▶ [What you are asked to do]: Scan the material and copy out each line where the word "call" occurs.

***** Entries shown

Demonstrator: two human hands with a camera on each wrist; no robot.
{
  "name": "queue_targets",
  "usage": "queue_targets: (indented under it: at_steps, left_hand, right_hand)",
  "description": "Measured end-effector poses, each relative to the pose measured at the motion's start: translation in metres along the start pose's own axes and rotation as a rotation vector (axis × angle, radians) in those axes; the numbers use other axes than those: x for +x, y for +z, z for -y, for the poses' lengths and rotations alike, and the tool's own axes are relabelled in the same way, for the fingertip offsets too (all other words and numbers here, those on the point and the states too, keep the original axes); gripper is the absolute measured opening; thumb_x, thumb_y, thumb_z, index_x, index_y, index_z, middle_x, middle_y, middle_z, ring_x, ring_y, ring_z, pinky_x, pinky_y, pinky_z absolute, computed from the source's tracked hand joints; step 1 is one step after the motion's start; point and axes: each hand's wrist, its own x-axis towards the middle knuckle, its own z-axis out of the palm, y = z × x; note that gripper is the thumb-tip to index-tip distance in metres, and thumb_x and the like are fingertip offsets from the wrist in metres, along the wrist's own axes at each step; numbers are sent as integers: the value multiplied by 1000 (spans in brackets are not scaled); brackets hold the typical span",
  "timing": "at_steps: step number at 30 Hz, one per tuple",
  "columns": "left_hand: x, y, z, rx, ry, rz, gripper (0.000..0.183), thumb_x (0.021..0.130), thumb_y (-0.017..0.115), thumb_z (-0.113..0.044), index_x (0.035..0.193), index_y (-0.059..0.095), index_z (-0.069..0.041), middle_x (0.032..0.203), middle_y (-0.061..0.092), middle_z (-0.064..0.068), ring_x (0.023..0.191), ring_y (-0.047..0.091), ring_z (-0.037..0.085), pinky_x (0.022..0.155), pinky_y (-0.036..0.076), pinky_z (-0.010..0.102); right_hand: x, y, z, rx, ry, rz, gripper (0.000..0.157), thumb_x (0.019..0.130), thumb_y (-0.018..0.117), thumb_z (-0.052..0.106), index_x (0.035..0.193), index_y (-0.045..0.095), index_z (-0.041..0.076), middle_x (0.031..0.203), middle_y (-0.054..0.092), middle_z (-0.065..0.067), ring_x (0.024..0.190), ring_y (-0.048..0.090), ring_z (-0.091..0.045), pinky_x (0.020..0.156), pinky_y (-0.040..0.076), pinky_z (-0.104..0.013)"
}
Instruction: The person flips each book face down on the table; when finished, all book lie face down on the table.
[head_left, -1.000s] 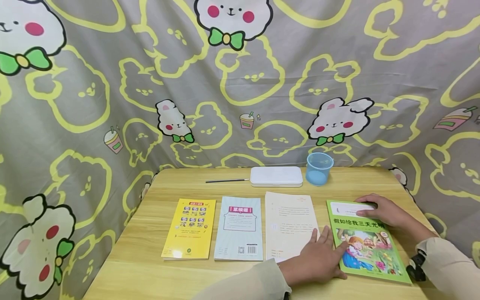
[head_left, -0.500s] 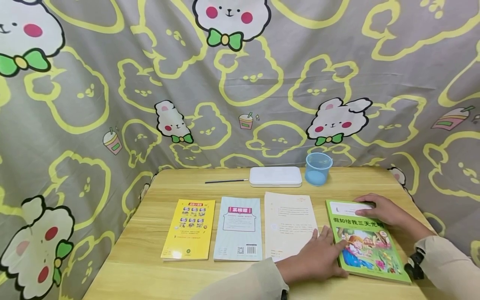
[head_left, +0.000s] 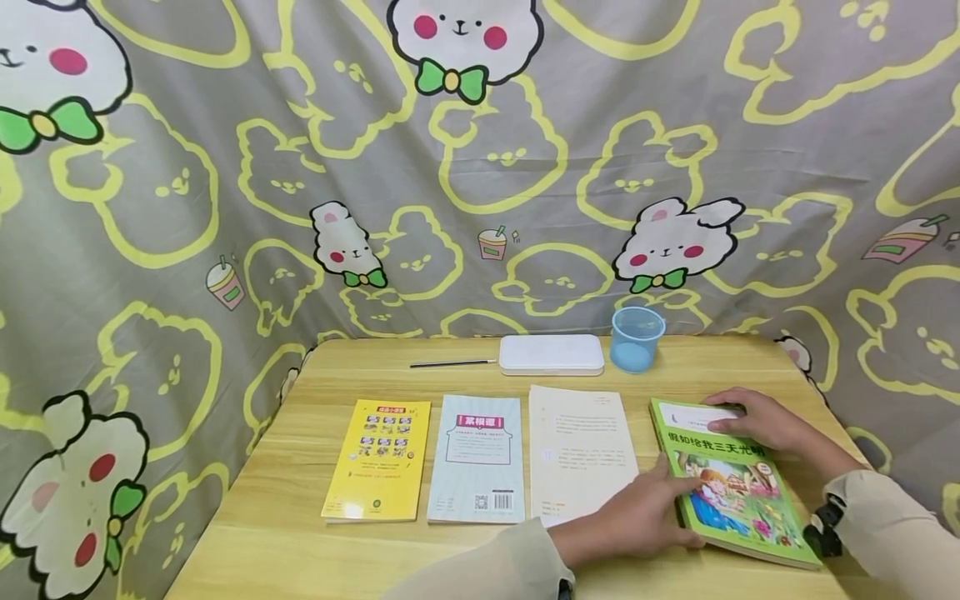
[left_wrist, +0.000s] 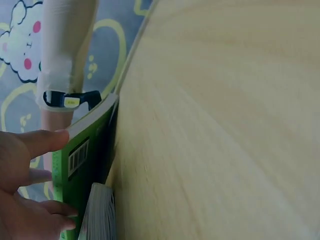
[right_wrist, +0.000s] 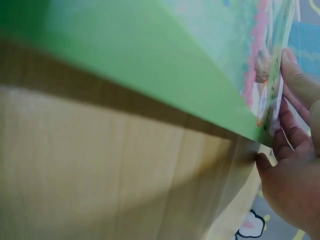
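Observation:
A green picture-covered book lies at the right of the table, slanted, front cover up. My left hand pinches its left edge, thumb over the cover and fingers below. From the left wrist, the back cover with its barcode shows, that side tipped up off the wood. At the upper right corner, my right hand holds the book's far edge between thumb and fingers. A gap with shadow shows under the green cover in the right wrist view. A cream book lies beside my left hand, its lower corner covered.
Further left lie a pale blue book and a yellow book. Along the back edge are a thin dark stick, a white case and a blue mesh cup. A patterned curtain surrounds the table.
My left hand has shifted from resting spread over the cream book's edge to gripping the green book's left side, its fingers now beneath it. The right hand stays at the corner.

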Motion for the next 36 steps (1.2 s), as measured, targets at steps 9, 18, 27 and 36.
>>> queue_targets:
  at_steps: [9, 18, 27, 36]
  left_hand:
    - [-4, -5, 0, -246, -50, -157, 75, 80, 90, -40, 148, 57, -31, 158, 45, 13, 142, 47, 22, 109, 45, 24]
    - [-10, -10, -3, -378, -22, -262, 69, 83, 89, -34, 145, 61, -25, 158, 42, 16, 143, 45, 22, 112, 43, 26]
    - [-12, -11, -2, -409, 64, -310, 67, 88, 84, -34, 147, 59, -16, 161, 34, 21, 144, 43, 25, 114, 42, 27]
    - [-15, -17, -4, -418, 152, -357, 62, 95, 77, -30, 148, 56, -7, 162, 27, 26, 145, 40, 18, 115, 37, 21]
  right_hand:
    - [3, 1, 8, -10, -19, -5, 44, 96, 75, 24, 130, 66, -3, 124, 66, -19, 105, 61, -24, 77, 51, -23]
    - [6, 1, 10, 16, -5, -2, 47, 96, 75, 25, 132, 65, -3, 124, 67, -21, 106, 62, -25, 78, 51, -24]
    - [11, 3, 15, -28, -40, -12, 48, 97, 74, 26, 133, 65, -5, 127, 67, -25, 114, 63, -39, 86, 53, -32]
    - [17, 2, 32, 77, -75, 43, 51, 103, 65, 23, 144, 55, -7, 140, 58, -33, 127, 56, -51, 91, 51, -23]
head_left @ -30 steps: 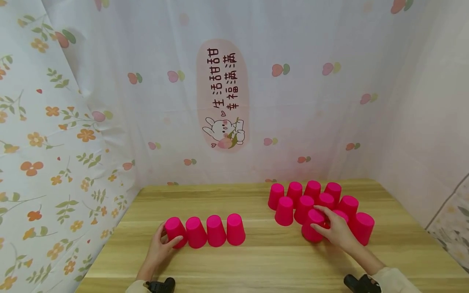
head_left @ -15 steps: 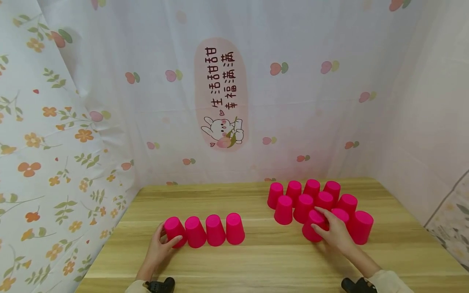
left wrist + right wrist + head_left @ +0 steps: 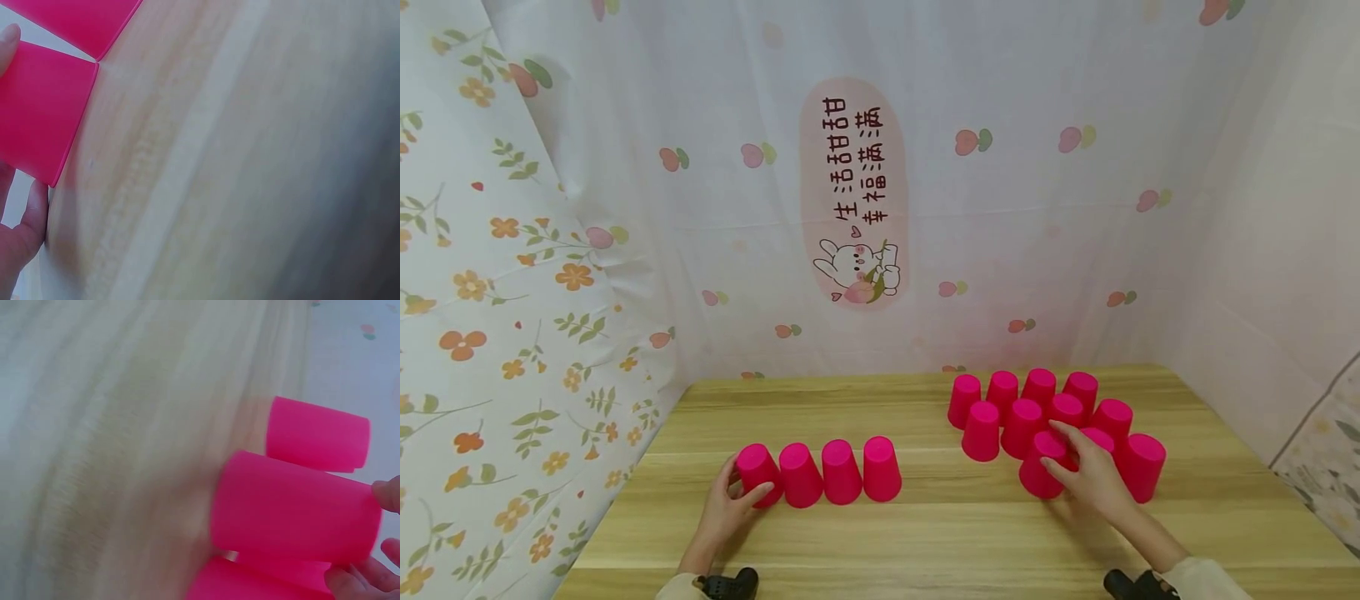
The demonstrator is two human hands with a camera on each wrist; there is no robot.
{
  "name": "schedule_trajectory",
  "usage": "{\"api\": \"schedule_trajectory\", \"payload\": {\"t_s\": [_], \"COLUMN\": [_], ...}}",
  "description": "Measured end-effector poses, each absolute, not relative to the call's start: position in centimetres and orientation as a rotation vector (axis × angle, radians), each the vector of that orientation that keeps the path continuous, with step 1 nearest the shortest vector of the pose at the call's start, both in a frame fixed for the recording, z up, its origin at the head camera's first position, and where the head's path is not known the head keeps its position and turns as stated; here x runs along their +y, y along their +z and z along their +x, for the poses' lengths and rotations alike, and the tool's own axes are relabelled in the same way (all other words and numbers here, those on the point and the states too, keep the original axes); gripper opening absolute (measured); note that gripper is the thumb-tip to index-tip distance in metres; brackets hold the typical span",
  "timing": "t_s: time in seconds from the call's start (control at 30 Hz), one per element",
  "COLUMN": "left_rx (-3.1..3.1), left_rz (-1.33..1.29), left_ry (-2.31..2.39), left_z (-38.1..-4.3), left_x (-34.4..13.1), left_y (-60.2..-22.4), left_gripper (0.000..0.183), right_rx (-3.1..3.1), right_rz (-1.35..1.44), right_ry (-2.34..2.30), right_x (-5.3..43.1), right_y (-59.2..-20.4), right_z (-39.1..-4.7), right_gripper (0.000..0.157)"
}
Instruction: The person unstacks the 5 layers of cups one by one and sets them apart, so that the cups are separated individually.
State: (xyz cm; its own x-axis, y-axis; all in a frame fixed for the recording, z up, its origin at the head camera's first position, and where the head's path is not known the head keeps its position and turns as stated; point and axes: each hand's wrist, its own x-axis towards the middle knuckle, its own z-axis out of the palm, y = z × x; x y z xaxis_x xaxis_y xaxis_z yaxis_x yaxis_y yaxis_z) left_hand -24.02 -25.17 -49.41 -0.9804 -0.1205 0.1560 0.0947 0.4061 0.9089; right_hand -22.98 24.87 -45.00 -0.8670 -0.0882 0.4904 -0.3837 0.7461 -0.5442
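On the left of the table, my left hand [image 3: 727, 500] grips the end cup [image 3: 758, 477] of a short row of upside-down bright pink cups. Its thumb lies on the near side and its fingers on the far left side. The left wrist view shows this cup [image 3: 47, 112] with its rim down at the wood, a neighbouring cup [image 3: 87, 19] right beside it. At the right, my right hand [image 3: 1093, 477] holds a pink cup [image 3: 1037, 475] at the front of a larger cluster. In the right wrist view, fingertips are at the narrow end of that cup [image 3: 294, 509].
Further pink cups [image 3: 882, 471] continue the left row. Behind and beside my right hand, several upside-down cups [image 3: 981, 433] stand close together, one [image 3: 1142, 468] just right of the hand. A wide stretch of wooden table [image 3: 925, 533] lies between the groups. Printed curtains [image 3: 1037, 250] enclose the table.
The right hand and its cup have shifted very slightly to the right. My left hand keeps its hold on the end cup, and the other cups stay in place.
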Motion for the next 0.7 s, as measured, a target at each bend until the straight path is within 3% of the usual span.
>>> {"api": "schedule_trajectory", "payload": {"t_s": [0.7], "left_rx": [-2.452], "left_rz": [0.012], "left_ry": [-1.643], "left_z": [-23.9], "left_x": [-25.1], "left_y": [-49.3], "left_gripper": [0.065], "right_rx": [-2.517], "right_rz": [0.388], "right_ry": [0.857], "right_x": [25.1], "right_y": [-43.8], "right_z": [-22.6], "right_gripper": [0.052]}}
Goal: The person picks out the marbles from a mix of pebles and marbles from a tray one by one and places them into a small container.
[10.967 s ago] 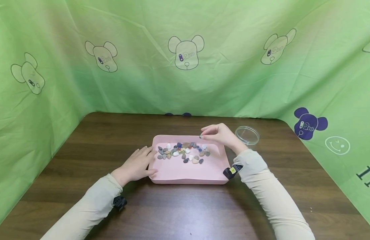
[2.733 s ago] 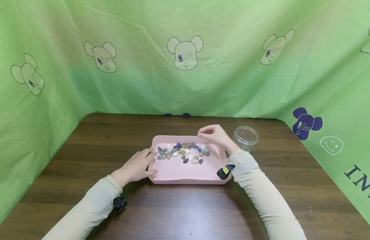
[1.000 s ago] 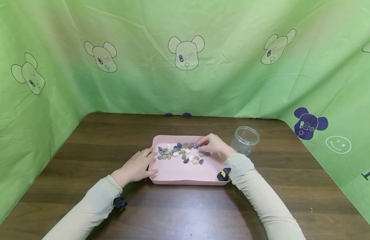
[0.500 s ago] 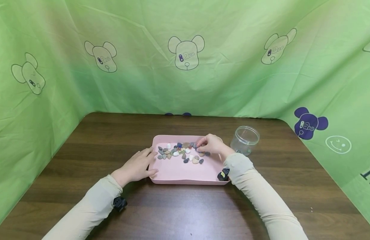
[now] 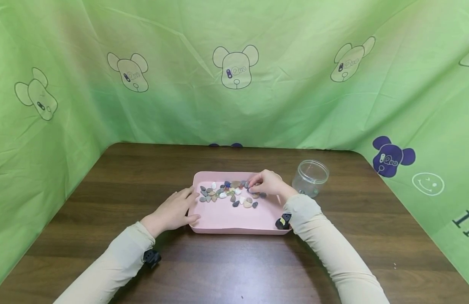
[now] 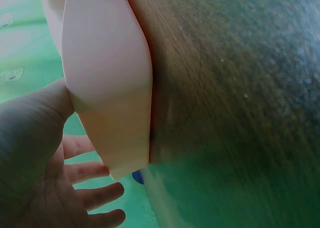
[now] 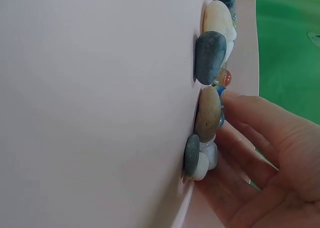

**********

▶ [The completed task]:
  "description": "Measured end-effector poses, each absolute, not relative to the call's start: position in centimetres and orientation as a rotation vector (axis × angle, radians), each the vector of that orientation that keeps the path continuous, with step 1 nearest the shortest vector of the pose at the call's start, both in a frame fixed for the recording, z up, its origin at the head camera's first position, and where the head's path is not known the head keeps its position and turns as stated; here x runs along their +y, y along their +z and z along their +x, for the poses' lengths and rotations alike, and the tool's own axes are relabelled in the same way (all other words and numbers here, those on the point and the states too, keep the original axes); gripper opening absolute (measured); note that gripper is the thumb-tip to index-tip distance in metres; brackets hold the typical span",
  "timing": "t_s: time in seconds from the call's start (control at 30 Hz), one per element",

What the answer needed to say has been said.